== Task requirements ==
Restate each entry below word for word, without skipping any.

== Available data ==
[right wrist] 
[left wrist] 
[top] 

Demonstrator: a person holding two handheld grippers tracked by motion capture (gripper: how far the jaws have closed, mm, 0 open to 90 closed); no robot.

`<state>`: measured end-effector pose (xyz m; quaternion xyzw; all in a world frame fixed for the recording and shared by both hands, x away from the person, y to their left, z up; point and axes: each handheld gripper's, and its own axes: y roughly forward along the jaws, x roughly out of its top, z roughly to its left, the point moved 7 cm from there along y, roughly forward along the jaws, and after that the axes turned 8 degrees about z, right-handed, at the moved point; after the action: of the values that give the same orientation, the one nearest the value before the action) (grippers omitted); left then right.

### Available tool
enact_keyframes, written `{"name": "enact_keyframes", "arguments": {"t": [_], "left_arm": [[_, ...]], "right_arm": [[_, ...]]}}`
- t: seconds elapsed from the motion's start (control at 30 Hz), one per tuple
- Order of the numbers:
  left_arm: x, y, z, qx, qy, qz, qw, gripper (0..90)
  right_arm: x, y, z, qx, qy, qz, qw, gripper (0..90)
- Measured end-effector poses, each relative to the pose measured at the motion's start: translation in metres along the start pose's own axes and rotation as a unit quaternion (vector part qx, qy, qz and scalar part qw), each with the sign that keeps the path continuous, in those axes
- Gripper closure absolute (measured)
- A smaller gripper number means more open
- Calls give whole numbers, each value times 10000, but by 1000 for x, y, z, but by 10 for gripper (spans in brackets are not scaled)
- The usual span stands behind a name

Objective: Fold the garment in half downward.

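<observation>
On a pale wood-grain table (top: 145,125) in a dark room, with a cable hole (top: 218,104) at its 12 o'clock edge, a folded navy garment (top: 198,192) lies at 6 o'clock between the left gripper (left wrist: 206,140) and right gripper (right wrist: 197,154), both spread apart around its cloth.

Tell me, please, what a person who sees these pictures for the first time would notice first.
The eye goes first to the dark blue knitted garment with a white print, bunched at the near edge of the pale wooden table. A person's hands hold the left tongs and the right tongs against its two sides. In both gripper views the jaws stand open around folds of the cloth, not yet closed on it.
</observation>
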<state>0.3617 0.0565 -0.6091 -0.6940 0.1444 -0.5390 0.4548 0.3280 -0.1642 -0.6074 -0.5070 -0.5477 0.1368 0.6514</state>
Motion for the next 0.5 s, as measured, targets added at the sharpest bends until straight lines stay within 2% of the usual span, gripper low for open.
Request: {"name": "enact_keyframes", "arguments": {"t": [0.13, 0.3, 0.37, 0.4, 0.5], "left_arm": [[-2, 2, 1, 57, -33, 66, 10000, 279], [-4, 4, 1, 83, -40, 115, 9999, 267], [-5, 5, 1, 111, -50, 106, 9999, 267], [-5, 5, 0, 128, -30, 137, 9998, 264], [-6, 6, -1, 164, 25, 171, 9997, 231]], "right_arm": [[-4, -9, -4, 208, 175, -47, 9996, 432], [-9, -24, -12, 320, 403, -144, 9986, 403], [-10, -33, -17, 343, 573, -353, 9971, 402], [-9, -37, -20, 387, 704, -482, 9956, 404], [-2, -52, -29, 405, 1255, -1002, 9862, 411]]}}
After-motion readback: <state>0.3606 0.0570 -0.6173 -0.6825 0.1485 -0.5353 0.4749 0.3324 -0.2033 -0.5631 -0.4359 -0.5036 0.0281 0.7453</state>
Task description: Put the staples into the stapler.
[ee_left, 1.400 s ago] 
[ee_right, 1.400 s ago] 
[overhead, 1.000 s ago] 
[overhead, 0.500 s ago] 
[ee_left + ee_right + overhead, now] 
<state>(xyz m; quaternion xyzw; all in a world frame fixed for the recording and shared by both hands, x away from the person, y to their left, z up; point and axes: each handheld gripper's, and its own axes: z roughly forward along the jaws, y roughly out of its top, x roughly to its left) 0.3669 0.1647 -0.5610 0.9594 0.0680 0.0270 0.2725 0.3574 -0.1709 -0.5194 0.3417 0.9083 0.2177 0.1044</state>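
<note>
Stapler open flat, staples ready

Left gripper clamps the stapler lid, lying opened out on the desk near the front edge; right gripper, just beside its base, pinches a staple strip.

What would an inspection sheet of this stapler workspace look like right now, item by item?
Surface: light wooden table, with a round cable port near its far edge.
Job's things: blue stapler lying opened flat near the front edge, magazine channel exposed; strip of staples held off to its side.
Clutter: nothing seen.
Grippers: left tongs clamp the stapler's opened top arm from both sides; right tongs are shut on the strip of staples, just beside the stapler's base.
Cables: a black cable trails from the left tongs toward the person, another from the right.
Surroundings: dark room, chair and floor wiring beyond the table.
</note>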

== Exercise solution ==
[right wrist] 
[left wrist] 
[top] 

Demonstrator: a person holding two handheld grippers tracked by motion capture (gripper: how far the jaws have closed, mm, 0 open to 90 closed); no robot.

`<state>`: measured end-effector pose (xyz m; quaternion xyzw; all in a world frame fixed for the recording and shared by both hands, x away from the person, y to their left, z up; point and axes: each handheld gripper's, and its own axes: y roughly forward along the jaws, x roughly out of its top, z roughly to its left, the point moved 7 cm from there along y, roughly forward along the jaws, and after that the axes turned 8 degrees about z, right-handed, at the moved point; after the action: of the values that give the same orientation, the one nearest the value before the action) (grippers omitted); left then right.

### Available tool
enact_keyframes, written `{"name": "enact_keyframes", "arguments": {"t": [_], "left_arm": [[_, ...]], "right_arm": [[_, ...]]}}`
- t: seconds elapsed from the motion's start (control at 30 Hz), one per tuple
- Order of the numbers:
  left_arm: x, y, z, qx, qy, qz, qw, gripper (0..90)
  right_arm: x, y, z, qx, qy, qz, qw, gripper (0..90)
- Measured end-effector poses, each relative to the pose measured at the motion's start: translation in metres along the start pose's own axes and rotation as a unit quaternion (vector part qx, qy, qz and scalar part qw), each with the sign that keeps the path continuous, in those axes
- Gripper closure absolute (measured)
- A smaller gripper number means more open
- Calls give whole numbers, each value times 10000, but by 1000 for x, y, z, but by 10 for gripper (spans in brackets are not scaled)
- The usual span stands behind a name

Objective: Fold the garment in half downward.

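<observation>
On a pale wood-grain table (top: 145,125) in a dark room, with a cable hole (top: 218,104) at its 12 o'clock edge, a folded navy garment (top: 198,192) lies at 6 o'clock between the left gripper (left wrist: 206,140) and right gripper (right wrist: 197,154), both spread apart around its cloth.

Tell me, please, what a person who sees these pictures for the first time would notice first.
The eye goes first to the dark blue knitted garment with a white print, bunched at the near edge of the pale wooden table. A person's hands hold the left tongs and the right tongs against its two sides. In both gripper views the jaws stand open around folds of the cloth, not yet closed on it.
</observation>
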<state>0.3617 0.0565 -0.6091 -0.6940 0.1444 -0.5390 0.4548 0.3280 -0.1642 -0.6074 -0.5070 -0.5477 0.1368 0.6514</state>
Motion for the next 0.5 s, as measured, targets added at the sharpest bends until straight lines stay within 2% of the usual span, gripper low for open.
Request: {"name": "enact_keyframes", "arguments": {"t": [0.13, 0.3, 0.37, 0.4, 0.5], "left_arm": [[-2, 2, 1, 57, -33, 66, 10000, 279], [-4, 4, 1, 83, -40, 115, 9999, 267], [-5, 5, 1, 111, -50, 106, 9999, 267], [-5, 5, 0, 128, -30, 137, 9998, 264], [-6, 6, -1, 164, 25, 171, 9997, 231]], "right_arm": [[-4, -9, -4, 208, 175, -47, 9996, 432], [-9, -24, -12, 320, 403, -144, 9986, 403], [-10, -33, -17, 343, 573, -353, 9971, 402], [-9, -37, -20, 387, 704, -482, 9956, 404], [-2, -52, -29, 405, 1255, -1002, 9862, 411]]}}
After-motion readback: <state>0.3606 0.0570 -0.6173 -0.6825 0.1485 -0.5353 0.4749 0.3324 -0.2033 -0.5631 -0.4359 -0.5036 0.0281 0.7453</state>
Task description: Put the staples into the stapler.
[ee_left, 1.400 s ago] 
[ee_right, 1.400 s ago] 
[overhead, 1.000 s ago] 
[overhead, 0.500 s ago] 
[ee_left + ee_right + overhead, now] 
<state>(xyz m; quaternion xyzw; all in a world frame fixed for the recording and shared by both hands, x away from the person, y to their left, z up; point and axes: each handheld gripper's, and its own axes: z roughly forward along the jaws, y roughly out of its top, x roughly to its left) 0.3669 0.1647 -0.5610 0.9594 0.0680 0.0270 0.2725 0.3574 -0.1709 -0.5194 0.3417 0.9083 0.2177 0.1044</state>
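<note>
Stapler open flat, staples ready

Left gripper clamps the stapler lid, lying opened out on the desk near the front edge; right gripper, just beside its base, pinches a staple strip.

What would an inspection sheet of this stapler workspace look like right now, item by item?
Surface: light wooden table, with a round cable port near its far edge.
Job's things: blue stapler lying opened flat near the front edge, magazine channel exposed; strip of staples held off to its side.
Clutter: nothing seen.
Grippers: left tongs clamp the stapler's opened top arm from both sides; right tongs are shut on the strip of staples, just beside the stapler's base.
Cables: a black cable trails from the left tongs toward the person, another from the right.
Surroundings: dark room, chair and floor wiring beyond the table.
</note>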

No more work remains for this exercise.